Show or switch the active server

Use:

bash

Behavior to expect:

  • unmeshed server active prints the active server and whether SSL verification is enabled or disabled for it.
  • unmeshed server list is interactive in a terminal. You can move through the configured servers and press Enter to make one active.
  • In non-interactive output, unmeshed server list prints the configured servers and marks the active one.

Log out

Use one of these patterns:

bash

Current behavior:

  • With one configured server, unmeshed logout removes that server directly.
  • With multiple configured servers, unmeshed logout opens an interactive selection list.
  • unmeshed logout --all deletes the credential file after confirmation.

Default credential storage

The CLI defaults to local-file storage when no external credential store is configured.

The default credentials file is:

text

The CLI writes that file with restrictive 0600 permissions.

When you stay on the default storage mode, ~/.unmeshed.ini holds:

  • the active server
  • the configured server URLs
  • the API keys
  • each server's disable_ssl_verification setting

When no external credential store is configured, unmeshed login stores credentials in this local file automatically.

Configure credential storage

Run:

bash

The current storage choices are:

  • local-file
  • azure-key-vault

Local-file behavior

When local-file is selected:

  • API keys stay in ~/.unmeshed.ini
  • no external vault is required
  • the CLI reads the API key directly from the file

Azure Key Vault behavior

When azure-key-vault is selected:

  • the CLI expects the host to already have Azure credentials that can access the target vault
  • the CLI performs a connectivity test by writing and reading a temporary secret
  • the API key for each server is stored in Azure Key Vault
  • the CLI keeps server metadata locally in ~/.unmeshed.ini

With Azure Key Vault enabled, the local file still stores:

  • the active server
  • each server URL
  • the Key Vault configuration
  • each server's disable_ssl_verification setting
  • the local reference to the secret name (api_key_secret_ref)

The actual API key value lives in Key Vault.

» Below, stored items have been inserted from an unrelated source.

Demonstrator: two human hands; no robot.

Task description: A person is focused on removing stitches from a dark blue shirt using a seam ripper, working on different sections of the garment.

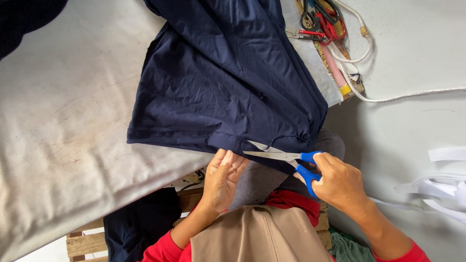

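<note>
A dark navy garment point(218, 82) lies spread over a pale padded table point(63, 126), its stitched hem hanging toward me. My left hand point(222, 177) pinches the hem edge from below, fingers together on the cloth. My right hand point(340, 182) grips blue-handled scissors point(286, 157); their blades are slightly apart and point left at the hem, close to my left fingertips. A thin loose thread runs from the hem near the blade tips.
At the top right lie red-handled scissors point(330, 24), black-handled shears, a ruler and a white cord point(369, 53). White fabric strips point(441, 187) lie on the grey floor at right. A wooden pallet point(87, 242) and more dark cloth sit below the table.
</note>
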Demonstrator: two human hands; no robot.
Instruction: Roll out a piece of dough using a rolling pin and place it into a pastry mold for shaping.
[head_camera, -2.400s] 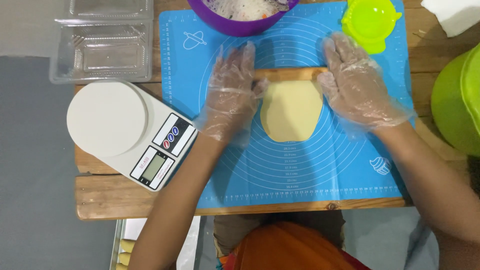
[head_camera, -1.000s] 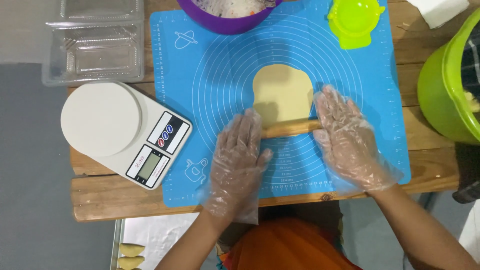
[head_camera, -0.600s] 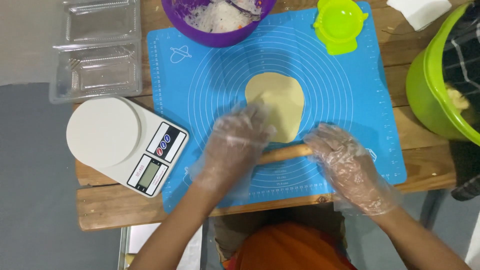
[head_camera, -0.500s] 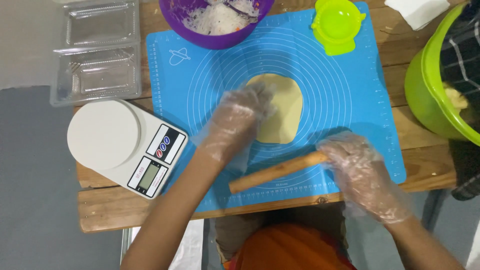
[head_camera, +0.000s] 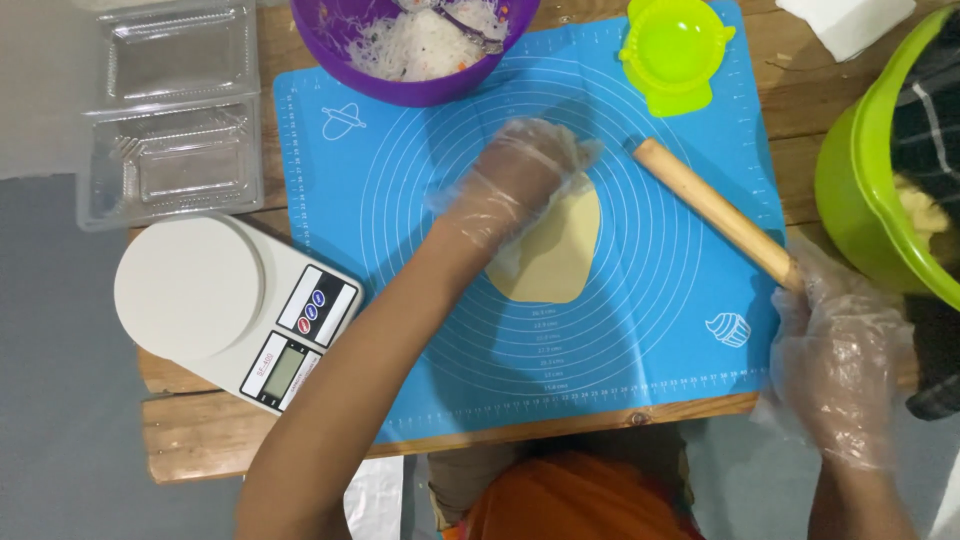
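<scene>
Two gloved hands work over one blue mat. The left hand lies on the upper left edge of the single dough disc, fingers curled loosely over that rim, though whether they pinch it I cannot tell. The dough sits near the mat's middle, with bare mat all round it, widest toward the near edge and the left. The right hand hangs past the mat's right near corner, fingers closed round the near end of the one rolling pin, which slants across the mat's right side, apart from the dough. Two bowls stand at the edges: a purple bowl of white filling overlapping the far edge, and a green bowl off the right side. One green press rests on the far right corner. One white scale sits just left of the mat, with two clear trays beyond it.
</scene>
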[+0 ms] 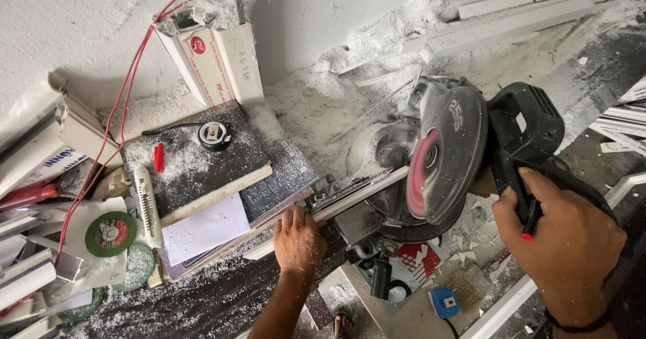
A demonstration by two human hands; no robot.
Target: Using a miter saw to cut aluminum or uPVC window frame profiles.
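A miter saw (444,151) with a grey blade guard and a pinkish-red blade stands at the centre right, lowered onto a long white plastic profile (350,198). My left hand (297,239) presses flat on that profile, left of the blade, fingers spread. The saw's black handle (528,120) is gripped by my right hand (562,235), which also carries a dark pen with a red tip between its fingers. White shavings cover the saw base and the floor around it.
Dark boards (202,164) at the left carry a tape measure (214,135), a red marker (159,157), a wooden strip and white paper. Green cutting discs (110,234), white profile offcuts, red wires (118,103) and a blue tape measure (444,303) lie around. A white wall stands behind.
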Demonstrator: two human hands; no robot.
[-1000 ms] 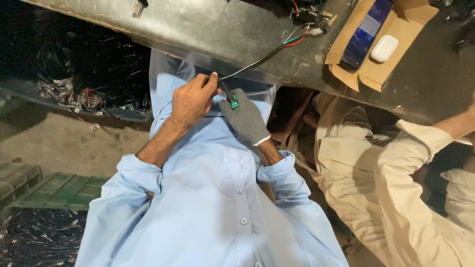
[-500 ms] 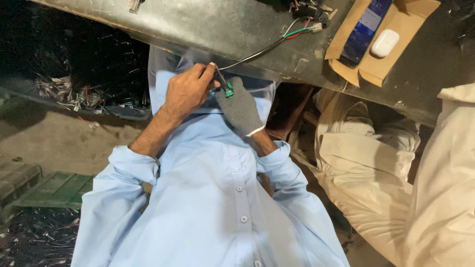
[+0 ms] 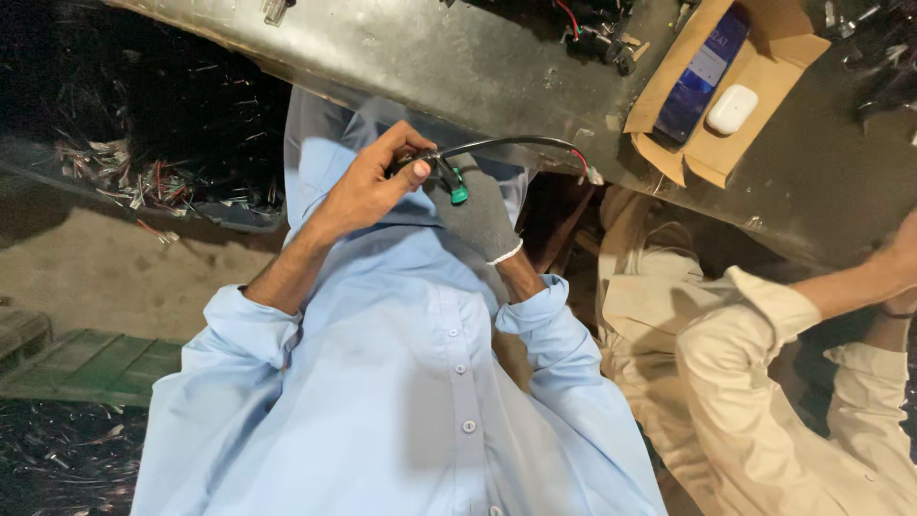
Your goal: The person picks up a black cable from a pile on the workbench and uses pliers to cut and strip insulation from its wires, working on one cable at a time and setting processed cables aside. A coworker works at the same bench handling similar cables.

At runtime, the CLI resolves the secret and loads the current value before making API calls. That means you can rotate the secret outside the CLI and the CLI will read the updated value when it needs it.

Automation note

For automation, unmeshed login can be scripted with flags, environment variables, or stdin. Even so, avoid depending on interactive server switching. Use separate runners or separate home directories per environment instead, and let each environment keep its own ~/.unmeshed.ini with the right active server already selected.